■ What you are asked to do ■
When you copy the material below, keep every line exact and leave each picture out.

■ Data shown ■
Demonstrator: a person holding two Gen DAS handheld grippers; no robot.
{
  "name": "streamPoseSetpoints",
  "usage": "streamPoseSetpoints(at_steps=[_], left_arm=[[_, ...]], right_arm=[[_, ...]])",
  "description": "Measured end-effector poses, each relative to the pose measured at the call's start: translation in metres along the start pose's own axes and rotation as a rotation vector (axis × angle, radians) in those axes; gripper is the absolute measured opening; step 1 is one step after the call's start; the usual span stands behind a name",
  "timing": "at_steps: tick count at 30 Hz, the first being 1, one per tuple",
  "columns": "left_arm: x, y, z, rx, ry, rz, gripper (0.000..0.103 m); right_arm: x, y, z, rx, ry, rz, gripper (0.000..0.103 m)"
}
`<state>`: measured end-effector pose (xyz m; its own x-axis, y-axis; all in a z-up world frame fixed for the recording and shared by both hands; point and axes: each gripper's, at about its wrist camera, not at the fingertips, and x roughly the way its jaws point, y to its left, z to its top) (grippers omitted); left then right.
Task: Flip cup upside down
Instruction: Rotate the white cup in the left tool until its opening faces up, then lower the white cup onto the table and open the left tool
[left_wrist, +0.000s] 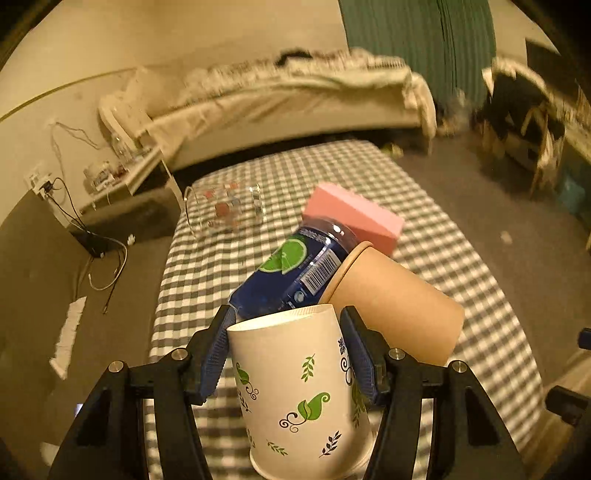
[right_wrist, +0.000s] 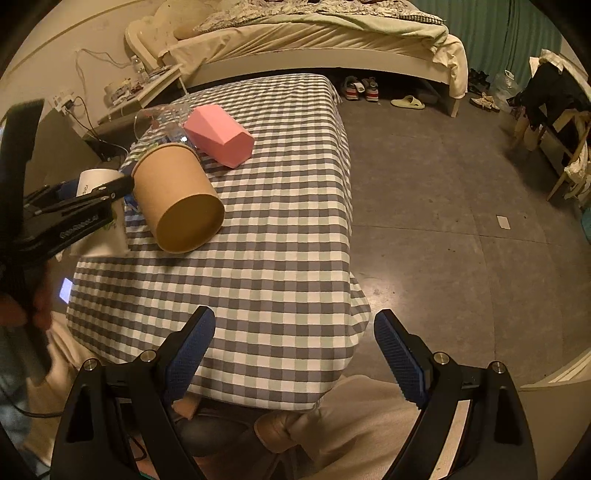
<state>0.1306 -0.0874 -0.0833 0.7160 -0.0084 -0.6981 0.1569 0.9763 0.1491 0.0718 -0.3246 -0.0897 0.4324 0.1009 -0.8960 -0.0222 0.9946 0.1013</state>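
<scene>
A white paper cup with green leaf prints (left_wrist: 299, 391) sits between the fingers of my left gripper (left_wrist: 284, 332), which is shut on its sides. The cup is tilted, its narrow base pointing away from the camera and its wide rim toward the camera at the bottom of the view. In the right wrist view the cup (right_wrist: 96, 181) shows at the left, held by the left gripper (right_wrist: 110, 192) above the table's left edge. My right gripper (right_wrist: 295, 332) is open and empty over the table's near edge.
A brown paper cup (right_wrist: 177, 199) lies on its side on the checkered tablecloth (right_wrist: 280, 229). A pink box (right_wrist: 219, 134), a blue-labelled bottle (left_wrist: 295, 269) and a clear glass jug (left_wrist: 225, 208) lie beyond it. A bed and floor clutter stand behind.
</scene>
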Motion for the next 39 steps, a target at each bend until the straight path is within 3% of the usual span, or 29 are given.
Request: streamPoseSetpoints(at_steps=[3,10,13,17,21,25,28,30,39], left_arm=[[-0.003,0.004,-0.015,-0.029,-0.071,-0.018,0.061],[-0.018,0.000,-0.048,-0.006,-0.126,-0.056,0.061],[-0.011,-0.004,-0.058,-0.014,-0.068,-0.114,0.061],[-0.015,-0.010,-0.069,0.017,-0.065,-0.130,0.061],[-0.013,-0.001,-0.071,-0.058,-0.024,-0.163,0.061],[-0.016,-0.002,-0.073,-0.068,-0.006,-0.182,0.061],[-0.018,-0.002,-0.075,-0.081,0.006,-0.205,0.067],[-0.023,-0.003,-0.072,-0.091,-0.005,-0.196,0.086],[-0.057,0.004,-0.041,-0.130,-0.075,-0.172,0.089]], right_arm=[[0.001,0.000,0.002,0.012,-0.013,-0.002,0.088],[0.001,0.011,0.018,0.007,-0.061,0.009,0.088],[0.003,0.021,0.022,-0.009,-0.057,0.006,0.088],[0.002,0.031,0.021,-0.017,-0.060,0.023,0.088],[-0.002,0.035,0.020,-0.022,-0.064,0.012,0.088],[-0.009,0.037,0.018,-0.020,-0.071,0.013,0.088],[-0.014,0.038,0.016,-0.020,-0.079,0.010,0.088],[-0.018,0.038,0.015,-0.019,-0.084,0.010,0.088],[-0.051,0.037,0.009,-0.011,-0.129,-0.002,0.088]])
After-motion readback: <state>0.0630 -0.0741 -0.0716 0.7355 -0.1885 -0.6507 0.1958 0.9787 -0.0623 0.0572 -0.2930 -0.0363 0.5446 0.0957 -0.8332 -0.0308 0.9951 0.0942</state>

■ Solution for this task ■
Demonstrator: a person holding two Gen DAS handheld grippers; no robot.
{
  "name": "streamPoseSetpoints",
  "usage": "streamPoseSetpoints(at_steps=[_], left_arm=[[_, ...]], right_arm=[[_, ...]])",
  "description": "Measured end-effector poses, each relative to the pose measured at the call's start: translation in metres along the start pose's own axes and rotation as a rotation vector (axis × angle, radians) in those axes; gripper is the absolute measured opening; step 1 is one step after the call's start; the usual span stands behind a name",
  "timing": "at_steps: tick count at 30 Hz, the first being 1, one per tuple",
  "columns": "left_arm: x, y, z, rx, ry, rz, gripper (0.000..0.103 m); right_arm: x, y, z, rx, ry, rz, gripper (0.000..0.103 m)"
}
`<state>`: measured end-effector pose (xyz m; its own x-axis, y-axis; all in a z-up world frame fixed for the recording and shared by both hands; point and axes: each gripper's, at about its wrist camera, not at the fingertips, and x roughly the way its jaws point, y to its left, z to its top) (grippers omitted); left then right.
Task: Flip cup upside down
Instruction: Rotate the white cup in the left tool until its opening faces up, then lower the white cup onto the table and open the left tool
[left_wrist, +0.000s] 
[right_wrist, +0.000s] 
<state>0.1306 -0.0874 -0.0833 0.7160 -0.0084 -0.6981 0.1569 0.9763 0.1491 0.0718 -0.3246 -0.0897 0.4324 0.1009 -0.8960 -0.0222 0.9946 0.1013</state>
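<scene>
A white paper cup with green leaf prints (left_wrist: 299, 391) sits between the fingers of my left gripper (left_wrist: 284, 332), which is shut on its sides. The cup is tilted, its narrow base pointing away from the camera and its wide rim toward the camera at the bottom of the view. In the right wrist view the cup (right_wrist: 96, 181) shows at the left, held by the left gripper (right_wrist: 110, 192) above the table's left edge. My right gripper (right_wrist: 295, 332) is open and empty over the table's near edge.
A brown paper cup (right_wrist: 177, 199) lies on its side on the checkered tablecloth (right_wrist: 280, 229). A pink box (right_wrist: 219, 134), a blue-labelled bottle (left_wrist: 295, 269) and a clear glass jug (left_wrist: 225, 208) lie beyond it. A bed and floor clutter stand behind.
</scene>
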Motion for the next 39 steps, a target at each bend until the straight path is within 3% of the usual span, or 29 are given.
Request: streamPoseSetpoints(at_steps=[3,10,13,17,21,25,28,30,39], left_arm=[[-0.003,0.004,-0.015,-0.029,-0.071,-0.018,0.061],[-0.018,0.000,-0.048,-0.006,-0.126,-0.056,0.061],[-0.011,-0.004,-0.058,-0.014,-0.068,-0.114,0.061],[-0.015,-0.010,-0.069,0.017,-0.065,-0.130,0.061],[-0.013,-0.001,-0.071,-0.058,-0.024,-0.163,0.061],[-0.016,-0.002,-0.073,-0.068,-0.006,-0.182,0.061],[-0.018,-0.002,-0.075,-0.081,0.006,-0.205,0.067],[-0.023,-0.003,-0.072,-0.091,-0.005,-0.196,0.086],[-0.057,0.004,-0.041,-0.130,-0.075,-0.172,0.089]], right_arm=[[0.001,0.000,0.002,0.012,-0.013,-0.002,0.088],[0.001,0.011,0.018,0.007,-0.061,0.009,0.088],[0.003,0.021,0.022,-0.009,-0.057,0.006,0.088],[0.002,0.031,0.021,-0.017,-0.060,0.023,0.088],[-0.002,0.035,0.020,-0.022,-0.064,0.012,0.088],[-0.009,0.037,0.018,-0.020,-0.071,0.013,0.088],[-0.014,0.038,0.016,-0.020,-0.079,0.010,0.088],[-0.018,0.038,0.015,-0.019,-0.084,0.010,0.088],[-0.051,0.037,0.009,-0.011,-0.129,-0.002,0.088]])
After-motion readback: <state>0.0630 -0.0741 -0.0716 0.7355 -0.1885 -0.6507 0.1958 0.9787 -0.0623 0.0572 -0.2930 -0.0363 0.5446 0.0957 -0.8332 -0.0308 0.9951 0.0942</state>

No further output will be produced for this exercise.